I hadn’t noticed the unfamiliar car parked across the street and a little way down. My peripheral vision isn’t what it used to be. A uniformed policeman got out and began walking towards me.

‘Takes two to tangle,’ I said. ‘And three’s a crowd.’

The plain clothes man waved the uniform away. I heard the car door close. ‘They told me you were a smartarse.’

‘Did they tell you I don’t like being accosted by rude people at the end of a hard day?’

We stood with the gate between us. He was much the same height as me-say, 186 centimetres-and outweighed me by a good ten kilos. Years younger. It’s an old habit- estimating men by the centimetre, kilo and, lately, age, expecting competition or conflict. Doesn’t make for friendliness, but can head off personal injury.

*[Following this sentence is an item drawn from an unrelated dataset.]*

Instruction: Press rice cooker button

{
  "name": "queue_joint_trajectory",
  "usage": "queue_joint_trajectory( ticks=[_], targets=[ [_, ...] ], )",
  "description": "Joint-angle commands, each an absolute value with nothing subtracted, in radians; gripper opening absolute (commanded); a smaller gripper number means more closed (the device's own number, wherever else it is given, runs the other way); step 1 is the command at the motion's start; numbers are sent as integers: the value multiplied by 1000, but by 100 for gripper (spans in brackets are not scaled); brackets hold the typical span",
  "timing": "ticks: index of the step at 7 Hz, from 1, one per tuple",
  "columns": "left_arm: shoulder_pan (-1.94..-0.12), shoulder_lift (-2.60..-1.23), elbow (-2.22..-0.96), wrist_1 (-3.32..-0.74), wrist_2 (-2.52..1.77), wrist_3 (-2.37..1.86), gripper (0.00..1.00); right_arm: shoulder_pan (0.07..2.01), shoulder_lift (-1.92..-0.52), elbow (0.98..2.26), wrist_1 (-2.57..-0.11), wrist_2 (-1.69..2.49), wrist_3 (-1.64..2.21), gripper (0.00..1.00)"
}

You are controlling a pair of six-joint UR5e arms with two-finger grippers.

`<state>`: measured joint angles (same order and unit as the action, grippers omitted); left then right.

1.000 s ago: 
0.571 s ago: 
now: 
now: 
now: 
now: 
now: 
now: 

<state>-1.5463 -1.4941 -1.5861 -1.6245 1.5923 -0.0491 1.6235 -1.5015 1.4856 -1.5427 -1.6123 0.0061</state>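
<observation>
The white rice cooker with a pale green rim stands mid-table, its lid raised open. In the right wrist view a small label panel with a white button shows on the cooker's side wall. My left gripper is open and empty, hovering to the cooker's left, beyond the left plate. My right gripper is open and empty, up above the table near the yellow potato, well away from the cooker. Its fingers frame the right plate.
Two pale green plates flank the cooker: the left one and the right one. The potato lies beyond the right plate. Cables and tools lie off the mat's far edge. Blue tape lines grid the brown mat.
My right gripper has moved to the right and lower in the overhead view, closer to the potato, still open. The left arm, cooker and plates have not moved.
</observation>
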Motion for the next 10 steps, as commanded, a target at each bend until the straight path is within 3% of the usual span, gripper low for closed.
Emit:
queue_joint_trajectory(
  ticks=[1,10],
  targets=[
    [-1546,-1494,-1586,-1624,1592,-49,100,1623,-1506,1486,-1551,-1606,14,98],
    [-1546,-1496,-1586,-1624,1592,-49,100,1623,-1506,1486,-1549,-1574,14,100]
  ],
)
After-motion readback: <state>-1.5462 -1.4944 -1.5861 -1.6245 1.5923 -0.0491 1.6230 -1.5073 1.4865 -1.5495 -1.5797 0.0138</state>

‘Let’s start again,’ he said. ‘You-’

I said, ‘No. We’ll start with you identifying yourself and proving that identity and then telling me why you’re here. Of course, if I’m a terrorist suspect you don’t have to bother with any of that, or anything much-’

‘You’re determined to piss me off

I shrugged and juggled the mobile. ‘I hate bullies. Show me you’re not one.’

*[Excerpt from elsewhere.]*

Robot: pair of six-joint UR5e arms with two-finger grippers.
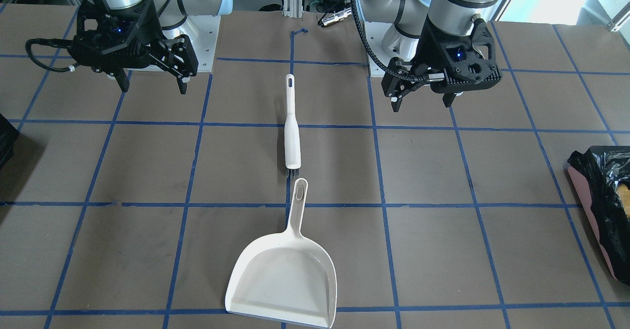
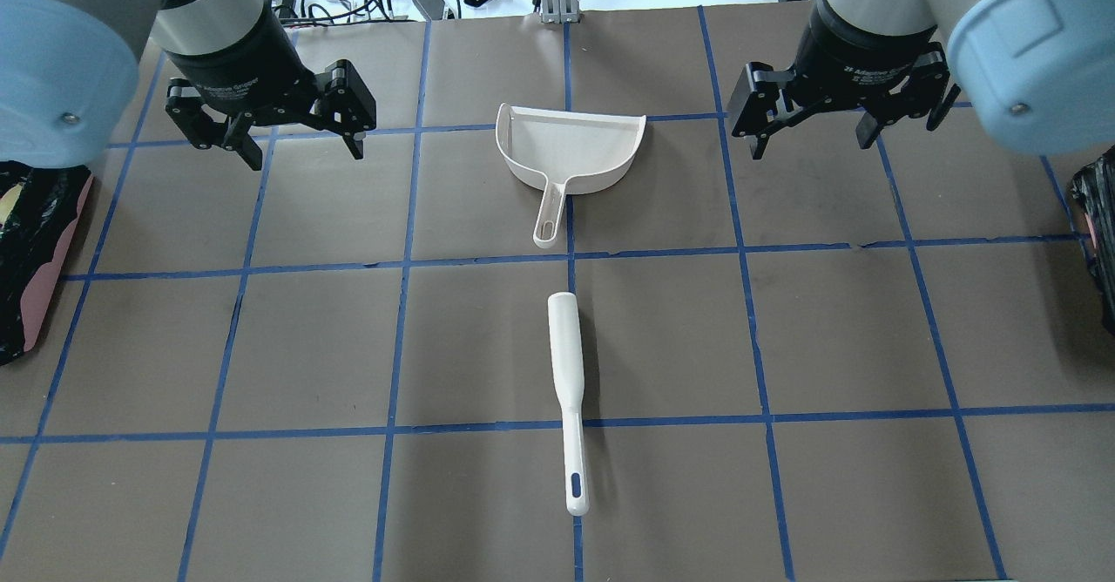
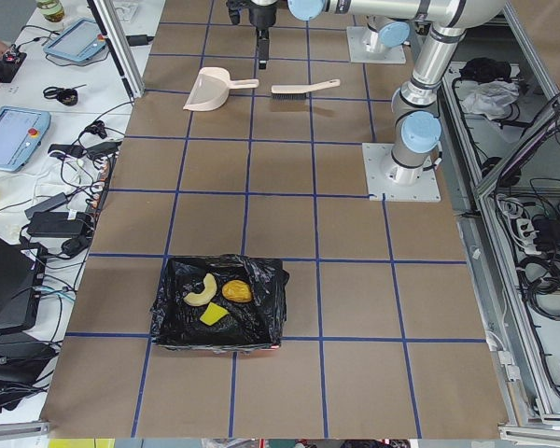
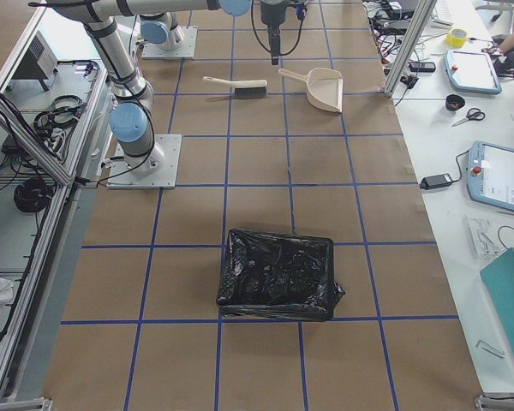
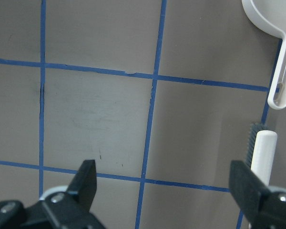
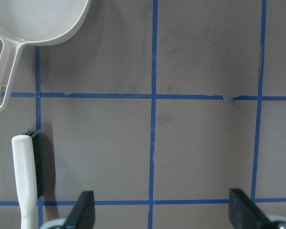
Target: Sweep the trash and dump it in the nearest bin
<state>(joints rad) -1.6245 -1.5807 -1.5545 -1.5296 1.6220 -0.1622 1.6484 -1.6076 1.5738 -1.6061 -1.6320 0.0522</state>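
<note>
The trash lies inside the black-bagged bin [image 3: 267, 280] at my left end of the table: a croissant [image 3: 201, 289], a brown oval lump [image 3: 237, 291] and a yellow wedge [image 3: 213, 315]. This bin shows its pink side in the overhead view [image 2: 52, 277] and in the front view [image 1: 590, 211]. My left gripper [image 2: 305, 151] [image 1: 421, 100] [image 5: 167, 191] is open and empty, held above the table. My right gripper [image 2: 810, 142] [image 1: 152, 85] [image 6: 162, 212] is also open and empty.
A white dustpan [image 2: 571, 151] [image 1: 285, 275] and a white brush [image 2: 566, 373] [image 1: 292, 122] lie in line on the table's middle, between the two grippers. A second black-bagged bin [image 4: 278, 274] stands at my right end and looks empty.
</note>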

He didn’t like it, but he’d been out-boxed and he knew it. He produced his warrant card, identified himself as Detective Sergeant Christopher Wilson, and said he wanted to interview me in connection with a shooting.

I was mollified, but another old habit is making life tough for policemen. ‘Of whom?’ I asked.

He knew I was taking the piss, but held in his irritation and played along. ‘Cleve Harvey.’

I nodded.

‘You know him?’

‘What makes you think that?’

‘I’ve just about had enough of this, Hardy.’

I opened the gate, put the mobile away. ‘Yeah, me too. I know him. Can’t say I’m sorry he’s been shot. Or surprised. What’s it got to do with me?’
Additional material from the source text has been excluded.